In 2016, a bright purple ribbon glowed over Alberta, Canada, and the scientists who study aurora borealis—the northern lights—didn’t even know it was there. Reports started to come in from night-sky watchers, enthusiasts with cameras and the skills to document the aurora, affectionately named Steve, which was unusually far south for an aurora. These hobbyists had access to the scientists—and a way to share their experiences and data, thanks to Aurorasaurus, a crowdsourced aurora-reporting tool built by a collaboration including members of NASA, Penn State University, a university-industry collaboration called The New Mexico Consortium, and Science Education Solutions a small R&D company that works with science education curricula and programs.
“Their cameras and knowledge were in a location where we hadn’t had a lot of measurements,” says Liz MacDonald, a program scientist at NASA who also works on the Aurorasaurus project. “Their photos revealed something that we hadn’t understood well, and have really contributed to basically better understanding of the way the aurora works.” Scientists paired the photos with satellite observations, and are using the results to try to determine the cause of this unique aurora.
“Technologies that we have now accessible to us—smartphones and the internet—all of these things allow us to be better connected where observations and human computing power can contribute to big problems.”
The aurora hunters who used Aurorasaurus are a shining example of the growing influence of citizen scientists who, enabled by computing power, apps, and increasing acceptance from researchers, are contributing directly to scientific research.
Citizen science is the subject of a panel MacDonald is hosting this week at Future Con in Washington, DC, a three-day science, technology and entertainment celebration inside Awesome Con June 16-18. Featuring also Kristen Weaver, an outreach specialist at NASA who is deputy coordinator of GLOBE Observer, a citizen science program that tracks all sorts of data about the natural world, Sophia Liu, an innovation specialist at the US Geological Survey who is also co-chair of the Federal Community of Practice on Crowdsourcing and Citizen Science, and Jessica Rosenberg, an astronomer who has worked extensively with citizen science projects, the panel will address some of the successful examples of collaboration between scientists and amateur scientists, as well as offer tips on how to get involved.
Centuries ago, all scientists were citizen scientists, either funded by patrons or on their own. It was with the advent of the modern university system that the field started to require degrees, points out Shane Larson, a research associate professor at Northwestern’s Center for Interdisciplinary Exploration and Research in Astrophysics and an astronomer at the Adler Planetarium. Larson is a co-investigator on Gravity Spy, a project that asks volunteers to distinguish gravitational waves from glitches in data provided by laser interferometers, which use lasers to measure the stretching of space by gravity, but he isn’t on the Future Con panel.

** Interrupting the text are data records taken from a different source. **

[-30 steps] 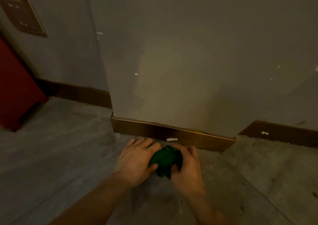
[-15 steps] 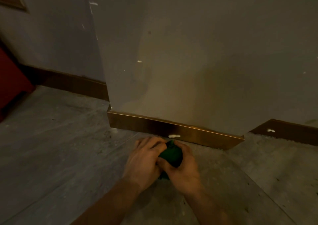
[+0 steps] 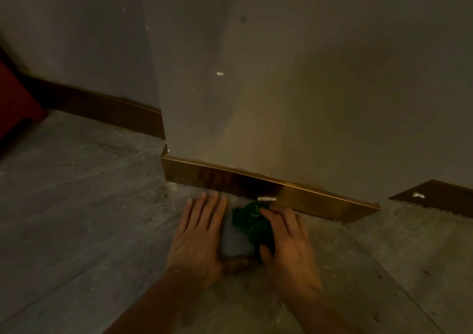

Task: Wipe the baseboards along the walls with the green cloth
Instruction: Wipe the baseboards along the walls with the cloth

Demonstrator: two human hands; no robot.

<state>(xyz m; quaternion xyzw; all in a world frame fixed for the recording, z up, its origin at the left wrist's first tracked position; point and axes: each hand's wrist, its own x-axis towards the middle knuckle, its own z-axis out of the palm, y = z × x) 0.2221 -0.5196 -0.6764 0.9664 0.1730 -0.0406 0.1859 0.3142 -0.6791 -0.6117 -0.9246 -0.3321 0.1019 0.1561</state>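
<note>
We hold both forearms forward and low, bare to the wrist. Our left hand (image 3: 199, 236) lies flat, palm down, fingers straight and slightly spread, gripping nothing. Our right hand (image 3: 289, 249) sits just beside it, palm down, fingers curled over the cloth (image 3: 252, 222), thumb tucked against its near edge.

An indoor room or corridor is being shown, dimly lit, though its exact kind cannot be told. Plain grey walls (image 3: 320, 78), marked with small white flecks, are being met at the bottom by brown, glossy baseboards (image 3: 268, 188) that wrap a jutting corner. A grey, scuffed floor (image 3: 76, 218) is being seen below, and something red (image 3: 15, 103) is standing at the left edge.
</note>
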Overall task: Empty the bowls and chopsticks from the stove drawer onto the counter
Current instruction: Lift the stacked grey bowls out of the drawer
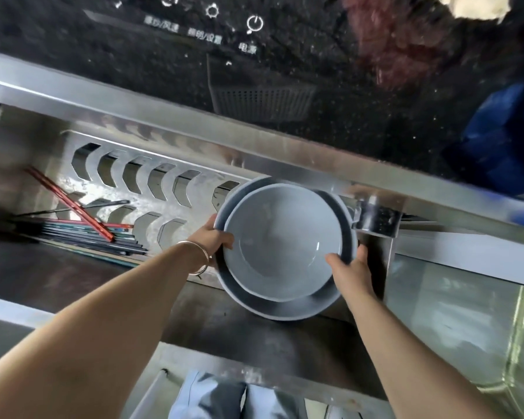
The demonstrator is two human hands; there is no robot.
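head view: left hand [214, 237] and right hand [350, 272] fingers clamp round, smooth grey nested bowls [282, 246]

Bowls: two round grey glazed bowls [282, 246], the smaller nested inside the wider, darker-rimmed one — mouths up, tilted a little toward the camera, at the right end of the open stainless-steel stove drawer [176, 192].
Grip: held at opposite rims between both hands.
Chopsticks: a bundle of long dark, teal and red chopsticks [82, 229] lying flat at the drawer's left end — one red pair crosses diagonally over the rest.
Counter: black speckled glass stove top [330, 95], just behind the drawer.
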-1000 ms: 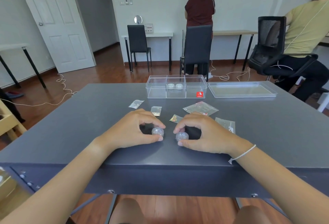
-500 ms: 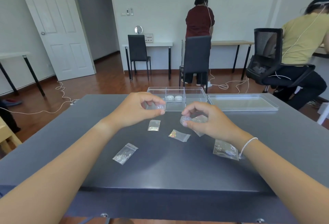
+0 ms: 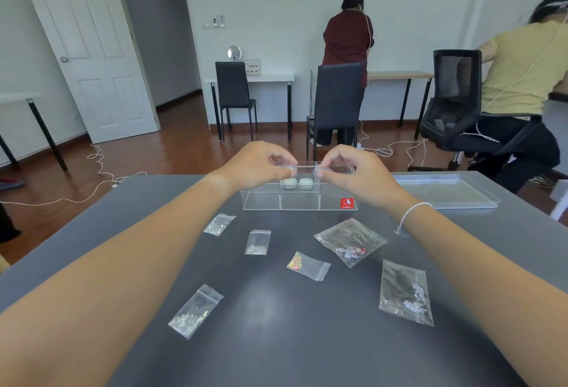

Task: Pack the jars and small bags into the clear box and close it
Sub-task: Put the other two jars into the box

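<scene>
A clear compartmented box (image 3: 299,201) with a red sticker stands at the far middle of the grey table. Two small jars (image 3: 297,183) lie side by side in its middle back compartment. My left hand (image 3: 256,165) pinches a small clear jar (image 3: 289,168) above the box. Just to its right, my right hand (image 3: 353,168) pinches another small jar (image 3: 318,170) over the box too. Several small clear bags lie loose on the table nearer me, among them a large one (image 3: 350,240), one with coloured bits (image 3: 307,265) and one at the front left (image 3: 195,310).
The box's clear lid (image 3: 442,191) lies flat to the right of the box. Beyond the table stand chairs (image 3: 336,103), desks and loose cables on the wooden floor. One person stands at the far wall, another sits at the right.
Both hands lifted their jars off the table's near edge and carried them forward; they are now above the box. The camera view tilted up.
</scene>
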A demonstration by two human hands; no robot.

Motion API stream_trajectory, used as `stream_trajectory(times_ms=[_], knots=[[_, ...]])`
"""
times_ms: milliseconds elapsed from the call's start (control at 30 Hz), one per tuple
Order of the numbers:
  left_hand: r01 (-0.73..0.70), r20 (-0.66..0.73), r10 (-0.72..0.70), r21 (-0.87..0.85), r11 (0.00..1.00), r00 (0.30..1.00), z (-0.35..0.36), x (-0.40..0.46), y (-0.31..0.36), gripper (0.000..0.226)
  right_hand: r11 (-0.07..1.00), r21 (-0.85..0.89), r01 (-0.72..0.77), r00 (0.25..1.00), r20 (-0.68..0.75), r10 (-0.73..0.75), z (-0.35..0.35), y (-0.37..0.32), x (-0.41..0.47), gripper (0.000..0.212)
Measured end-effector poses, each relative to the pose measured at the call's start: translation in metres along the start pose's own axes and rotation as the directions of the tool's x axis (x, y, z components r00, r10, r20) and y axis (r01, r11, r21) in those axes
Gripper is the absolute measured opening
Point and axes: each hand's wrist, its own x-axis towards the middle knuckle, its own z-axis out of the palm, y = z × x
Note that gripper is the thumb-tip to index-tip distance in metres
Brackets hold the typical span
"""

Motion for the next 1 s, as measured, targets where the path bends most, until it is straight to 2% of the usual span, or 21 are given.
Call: stream_trajectory(times_ms=[267,433,667,833,1000], knots=[[0.027,0.17,-0.047,0.117,0.993,0.984,0.012,0.025,-0.013,0.005,0.998,0.042,-0.044,0.999,-0.029,0.045,0.008,0.021,0.016,0.014],[0.067,0.256,-0.099,0.134,0.989,0.962,0.013,0.032,-0.015,0.011,0.998,0.029,-0.053,0.998,-0.026,0.054,0.012,0.026,0.021,0.016],[0.086,0.312,-0.135,0.168,0.982,0.94,0.011,0.035,-0.014,0.01,0.998,0.019,-0.065,0.998,-0.013,0.065,0.014,0.03,0.024,0.013],[0.067,0.272,-0.097,0.12,0.991,0.957,0.009,0.031,-0.015,0.009,0.997,0.015,-0.076,0.997,0.003,0.076,0.015,0.03,0.025,0.014],[0.065,0.076,-0.065,0.003,0.998,0.995,-0.009,0.013,-0.021,0.011,0.996,-0.008,-0.087,0.994,0.059,0.087,0.014,0.026,0.029,0.009]])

But the balance is again tipping toward including amateurs in the practice of science. The practice of crowdsourcing data collection goes back nearly as far as modern science. Sometimes it involves gathering data, other times it’s about data analysis. Some of the better examples include the Christmas Bird Count, in which birdwatchers spend a day in December tallying species, and the 1975 discovery of monarch butterfly migration routes, which relied on amateurs tagging butterflies and scientists finding them in their wintering grounds. More recently, as computers have evolved, scientists have developed tools to use spare processing power to parse data, such as SETI@home, which uses a program downloaded to private PCs to analyze radio telescope data for signs of intelligent extraterrestrials.

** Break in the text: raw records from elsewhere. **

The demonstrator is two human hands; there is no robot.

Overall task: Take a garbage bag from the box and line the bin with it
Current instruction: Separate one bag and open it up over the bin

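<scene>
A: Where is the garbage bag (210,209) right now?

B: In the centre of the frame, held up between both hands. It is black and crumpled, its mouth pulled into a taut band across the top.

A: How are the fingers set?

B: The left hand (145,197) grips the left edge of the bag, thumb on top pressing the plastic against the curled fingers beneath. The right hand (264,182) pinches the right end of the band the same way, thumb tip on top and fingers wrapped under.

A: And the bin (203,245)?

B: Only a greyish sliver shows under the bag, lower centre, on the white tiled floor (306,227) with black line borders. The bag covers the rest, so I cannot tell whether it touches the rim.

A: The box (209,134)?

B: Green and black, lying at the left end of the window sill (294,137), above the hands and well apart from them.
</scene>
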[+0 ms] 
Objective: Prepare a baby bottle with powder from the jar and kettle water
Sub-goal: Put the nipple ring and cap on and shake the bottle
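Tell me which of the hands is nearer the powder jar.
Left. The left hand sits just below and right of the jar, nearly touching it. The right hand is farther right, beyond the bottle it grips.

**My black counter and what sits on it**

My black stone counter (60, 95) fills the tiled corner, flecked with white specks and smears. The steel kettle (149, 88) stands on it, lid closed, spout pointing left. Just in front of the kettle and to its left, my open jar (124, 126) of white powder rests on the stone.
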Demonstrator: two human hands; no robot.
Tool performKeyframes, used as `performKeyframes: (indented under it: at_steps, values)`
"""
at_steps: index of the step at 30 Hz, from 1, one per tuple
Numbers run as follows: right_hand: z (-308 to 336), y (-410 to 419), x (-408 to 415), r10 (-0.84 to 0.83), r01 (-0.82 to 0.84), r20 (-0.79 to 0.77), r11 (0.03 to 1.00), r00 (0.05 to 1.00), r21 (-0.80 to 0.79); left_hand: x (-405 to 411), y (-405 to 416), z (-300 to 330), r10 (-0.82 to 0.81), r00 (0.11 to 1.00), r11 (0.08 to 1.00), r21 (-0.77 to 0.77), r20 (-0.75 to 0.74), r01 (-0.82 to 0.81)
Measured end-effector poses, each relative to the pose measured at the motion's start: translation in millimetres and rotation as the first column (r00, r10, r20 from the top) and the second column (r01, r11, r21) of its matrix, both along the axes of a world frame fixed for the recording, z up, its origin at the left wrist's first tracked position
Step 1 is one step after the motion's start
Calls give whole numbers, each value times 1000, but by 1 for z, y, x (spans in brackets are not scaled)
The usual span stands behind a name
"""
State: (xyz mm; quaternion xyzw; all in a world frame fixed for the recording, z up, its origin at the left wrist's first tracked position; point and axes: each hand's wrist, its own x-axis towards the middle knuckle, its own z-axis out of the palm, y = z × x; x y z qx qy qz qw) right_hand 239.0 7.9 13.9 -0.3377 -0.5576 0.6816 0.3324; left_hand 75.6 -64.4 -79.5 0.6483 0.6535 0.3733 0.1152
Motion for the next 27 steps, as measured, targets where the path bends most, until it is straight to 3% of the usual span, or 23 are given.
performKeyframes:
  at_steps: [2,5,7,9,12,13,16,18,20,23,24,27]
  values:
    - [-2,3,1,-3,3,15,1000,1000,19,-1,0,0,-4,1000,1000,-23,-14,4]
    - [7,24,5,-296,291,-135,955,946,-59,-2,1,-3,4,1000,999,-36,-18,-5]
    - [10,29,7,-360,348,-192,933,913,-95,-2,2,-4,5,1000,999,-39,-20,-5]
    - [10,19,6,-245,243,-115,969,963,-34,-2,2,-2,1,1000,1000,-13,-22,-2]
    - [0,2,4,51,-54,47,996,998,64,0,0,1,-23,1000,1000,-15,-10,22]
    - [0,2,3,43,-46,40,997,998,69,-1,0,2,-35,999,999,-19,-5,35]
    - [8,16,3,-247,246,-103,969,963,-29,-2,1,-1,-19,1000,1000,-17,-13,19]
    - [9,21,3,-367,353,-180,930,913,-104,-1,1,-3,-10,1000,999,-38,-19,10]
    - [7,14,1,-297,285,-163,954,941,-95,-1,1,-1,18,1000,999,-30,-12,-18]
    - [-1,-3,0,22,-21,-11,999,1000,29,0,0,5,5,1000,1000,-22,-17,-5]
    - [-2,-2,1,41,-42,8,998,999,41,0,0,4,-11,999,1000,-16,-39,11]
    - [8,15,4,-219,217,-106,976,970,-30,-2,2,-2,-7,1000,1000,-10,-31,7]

It's a shift necessitated by the change in how scientific discovery is done. “Today, the amount of data that we can collect as scientists is far too large for us to analyze in any kind of expedited manner,” says Larson. “The truth is, many of the things we’re trying to understand require enormous amounts of data, and if it takes us a long time to analyze that data we’re never going to arrive at an answer.” That’s where the public comes in.
Projects like Gravity Spy rely on humans to compare data or images and categorize them in an online survey. For example, in another project, called Galaxy Zoo, participants look at a picture of a galaxy, and determine whether it is shaped like a spiral, a football, or something else.

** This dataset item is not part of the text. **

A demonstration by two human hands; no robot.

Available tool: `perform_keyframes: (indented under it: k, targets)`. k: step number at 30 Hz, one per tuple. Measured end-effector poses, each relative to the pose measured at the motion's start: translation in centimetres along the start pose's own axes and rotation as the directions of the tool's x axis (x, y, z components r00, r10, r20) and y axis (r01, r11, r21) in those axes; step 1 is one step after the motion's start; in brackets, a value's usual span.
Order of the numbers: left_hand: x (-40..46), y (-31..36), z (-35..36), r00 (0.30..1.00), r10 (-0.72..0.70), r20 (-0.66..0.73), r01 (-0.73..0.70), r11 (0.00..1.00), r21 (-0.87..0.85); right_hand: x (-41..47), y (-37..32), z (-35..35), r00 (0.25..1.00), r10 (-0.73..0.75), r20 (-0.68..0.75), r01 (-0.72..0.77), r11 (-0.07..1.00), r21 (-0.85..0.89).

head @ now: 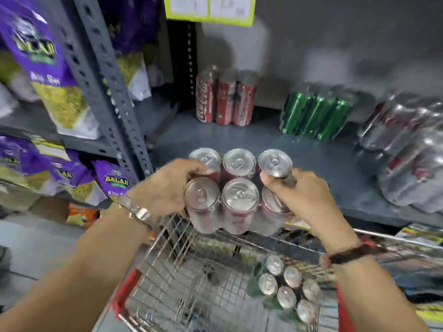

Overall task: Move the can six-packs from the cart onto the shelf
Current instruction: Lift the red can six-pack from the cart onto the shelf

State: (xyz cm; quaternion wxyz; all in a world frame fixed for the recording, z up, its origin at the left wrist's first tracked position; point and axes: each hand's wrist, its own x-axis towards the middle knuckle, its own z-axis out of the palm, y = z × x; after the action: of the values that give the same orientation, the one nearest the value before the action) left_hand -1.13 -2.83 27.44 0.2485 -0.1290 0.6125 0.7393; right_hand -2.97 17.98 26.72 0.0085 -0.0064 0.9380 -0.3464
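Note:
I hold a shrink-wrapped six-pack of red cans (239, 195) between both hands, above the cart's front rim and just short of the dark shelf (263, 144). My left hand (165, 188) grips its left side, my right hand (302, 195) its right side. On the shelf stand a red cola six-pack (225, 99) at the back, a green six-pack (316, 113) to its right, and a silver-and-red pack (412, 149) lying at the far right. A green six-pack (290, 291) lies in the wire cart (167, 271).
A perforated grey upright (105, 87) separates this shelf from racks of purple snack bags (45, 68) on the left. A yellow-edged price label (208, 8) hangs above. The cart has red corner guards.

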Motion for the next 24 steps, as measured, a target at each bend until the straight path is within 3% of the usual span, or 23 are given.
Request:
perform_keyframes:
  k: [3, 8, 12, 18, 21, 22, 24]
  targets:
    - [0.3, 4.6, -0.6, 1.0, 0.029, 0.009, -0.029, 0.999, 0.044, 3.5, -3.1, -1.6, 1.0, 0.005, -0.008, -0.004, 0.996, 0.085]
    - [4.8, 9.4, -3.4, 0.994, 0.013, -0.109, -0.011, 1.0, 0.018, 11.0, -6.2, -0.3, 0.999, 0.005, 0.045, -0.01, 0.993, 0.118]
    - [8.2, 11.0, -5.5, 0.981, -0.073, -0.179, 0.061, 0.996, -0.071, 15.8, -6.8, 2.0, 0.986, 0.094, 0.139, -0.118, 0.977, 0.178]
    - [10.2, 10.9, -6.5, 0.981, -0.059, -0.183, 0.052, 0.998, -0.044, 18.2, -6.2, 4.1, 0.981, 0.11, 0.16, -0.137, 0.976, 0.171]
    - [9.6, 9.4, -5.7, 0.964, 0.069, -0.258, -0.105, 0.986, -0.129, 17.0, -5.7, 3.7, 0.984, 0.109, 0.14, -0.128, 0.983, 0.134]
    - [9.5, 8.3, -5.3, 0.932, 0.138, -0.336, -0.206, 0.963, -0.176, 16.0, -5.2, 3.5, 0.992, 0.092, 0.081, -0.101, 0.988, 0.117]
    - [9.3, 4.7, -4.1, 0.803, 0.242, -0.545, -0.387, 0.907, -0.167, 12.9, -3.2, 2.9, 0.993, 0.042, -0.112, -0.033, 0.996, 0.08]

“Humans can look at an image from a telescope very quickly, and say, that’s a spiral galaxy—they click on ‘spiral’, it classifies it and the goes to the next image,” says Larson. “Teaching a computer to do that is really really hard.”
Gravity Spy and Galaxy Zoo are part of the Zooniverse platform, one of several programs designed to leverage crowdsourced research. Another is SciStarter, which not only hosts projects but also pursues other avenues to bring scientists and citizen scientists together.
That opportunity to interact with scientists who may actually use your data is one of the things that makes participating in these projects compelling, says panelist Kristen Weaver. In an educational setting, it can mean adding real-world impact to work that would otherwise be just an exercise.
“What’s great about citizen science is that it brings that direct, concrete connection to people,” says Weaver. “Everyone can be a scientist, and I think that making that connection between people doing citizen science and the NASA science is just exciting.”